→ Task instructions: The records appear below. Copy each one exactly.

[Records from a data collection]
******************************

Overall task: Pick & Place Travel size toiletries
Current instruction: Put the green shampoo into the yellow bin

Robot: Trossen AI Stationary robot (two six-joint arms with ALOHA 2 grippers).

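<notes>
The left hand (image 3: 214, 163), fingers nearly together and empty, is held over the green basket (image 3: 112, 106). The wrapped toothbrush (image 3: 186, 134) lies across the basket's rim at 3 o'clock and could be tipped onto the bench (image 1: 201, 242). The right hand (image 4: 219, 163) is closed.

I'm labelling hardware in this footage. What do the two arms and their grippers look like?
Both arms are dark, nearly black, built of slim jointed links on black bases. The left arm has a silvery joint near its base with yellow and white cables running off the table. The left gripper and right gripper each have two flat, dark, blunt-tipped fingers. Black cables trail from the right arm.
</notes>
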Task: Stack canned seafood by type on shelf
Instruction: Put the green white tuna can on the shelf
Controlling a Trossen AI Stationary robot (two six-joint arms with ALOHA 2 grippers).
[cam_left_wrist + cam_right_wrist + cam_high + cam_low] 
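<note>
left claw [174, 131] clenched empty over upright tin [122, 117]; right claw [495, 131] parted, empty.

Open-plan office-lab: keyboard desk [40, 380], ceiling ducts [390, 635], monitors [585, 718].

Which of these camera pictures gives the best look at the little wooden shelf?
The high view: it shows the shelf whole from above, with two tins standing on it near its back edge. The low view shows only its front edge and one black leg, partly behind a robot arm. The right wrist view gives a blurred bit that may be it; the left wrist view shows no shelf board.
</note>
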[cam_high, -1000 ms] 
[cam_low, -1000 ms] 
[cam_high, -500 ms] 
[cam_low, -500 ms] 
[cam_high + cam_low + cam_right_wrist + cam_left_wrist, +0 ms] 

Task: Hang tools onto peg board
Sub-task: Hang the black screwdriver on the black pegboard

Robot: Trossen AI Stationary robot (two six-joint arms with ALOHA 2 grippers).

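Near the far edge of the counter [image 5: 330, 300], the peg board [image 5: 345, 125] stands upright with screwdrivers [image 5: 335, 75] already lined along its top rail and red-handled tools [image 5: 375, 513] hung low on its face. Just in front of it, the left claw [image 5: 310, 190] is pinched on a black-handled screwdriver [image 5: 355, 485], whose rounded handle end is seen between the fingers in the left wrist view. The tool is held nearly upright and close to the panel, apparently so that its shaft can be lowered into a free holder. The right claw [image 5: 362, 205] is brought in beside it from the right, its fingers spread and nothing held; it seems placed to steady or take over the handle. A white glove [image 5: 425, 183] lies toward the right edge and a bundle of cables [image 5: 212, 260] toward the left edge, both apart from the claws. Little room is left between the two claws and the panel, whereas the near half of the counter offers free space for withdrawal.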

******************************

→ Solution for this task:
Overall task: Pick & Place Travel size toiletries
Current instruction: Put the green shampoo into the yellow bin

Robot: Trossen AI Stationary robot (two six-joint arms with ALOHA 2 grippers).

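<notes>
The left hand (image 3: 214, 163), fingers nearly together and empty, is held over the green basket (image 3: 112, 106). The wrapped toothbrush (image 3: 186, 134) lies across the basket's rim at 3 o'clock and could be tipped onto the bench (image 1: 201, 242). The right hand (image 4: 219, 163) is closed.

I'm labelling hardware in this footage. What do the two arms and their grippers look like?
Both arms are dark, nearly black, built of slim jointed links on black bases. The left arm has a silvery joint near its base with yellow and white cables running off the table. The left gripper and right gripper each have two flat, dark, blunt-tipped fingers. Black cables trail from the right arm.
</notes>
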Task: Stack canned seafood by type on shelf
Instruction: Put the green white tuna can on the shelf
Controlling a Trossen AI Stationary robot (two six-joint arms with ALOHA 2 grippers).
[cam_left_wrist + cam_right_wrist + cam_high + cam_low] 
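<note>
left claw [174, 131] clenched empty over upright tin [122, 117]; right claw [495, 131] parted, empty.

Open-plan office-lab: keyboard desk [40, 380], ceiling ducts [390, 635], monitors [585, 718].

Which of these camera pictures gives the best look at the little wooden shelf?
The high view: it shows the shelf whole from above, with two tins standing on it near its back edge. The low view shows only its front edge and one black leg, partly behind a robot arm. The right wrist view gives a blurred bit that may be it; the left wrist view shows no shelf board.
</note>
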[cam_high, -1000 ms] 
[cam_low, -1000 ms] 
[cam_high, -500 ms] 
[cam_low, -500 ms] 
[cam_high + cam_low + cam_right_wrist + cam_left_wrist, +0 ms] 

Task: Hang tools onto peg board
Sub-task: Hang the black screwdriver on the black pegboard

Robot: Trossen AI Stationary robot (two six-joint arms with ALOHA 2 grippers).

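Near the far edge of the counter [image 5: 330, 300], the peg board [image 5: 345, 125] stands upright with screwdrivers [image 5: 335, 75] already lined along its top rail and red-handled tools [image 5: 375, 513] hung low on its face. Just in front of it, the left claw [image 5: 310, 190] is pinched on a black-handled screwdriver [image 5: 355, 485], whose rounded handle end is seen between the fingers in the left wrist view. The tool is held nearly upright and close to the panel, apparently so that its shaft can be lowered into a free holder. The right claw [image 5: 362, 205] is brought in beside it from the right, its fingers spread and nothing held; it seems placed to steady or take over the handle. A white glove [image 5: 425, 183] lies toward the right edge and a bundle of cables [image 5: 212, 260] toward the left edge, both apart from the claws. Little room is left between the two claws and the panel, whereas the near half of the counter offers free space for withdrawal.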

Output is complete for this exercise.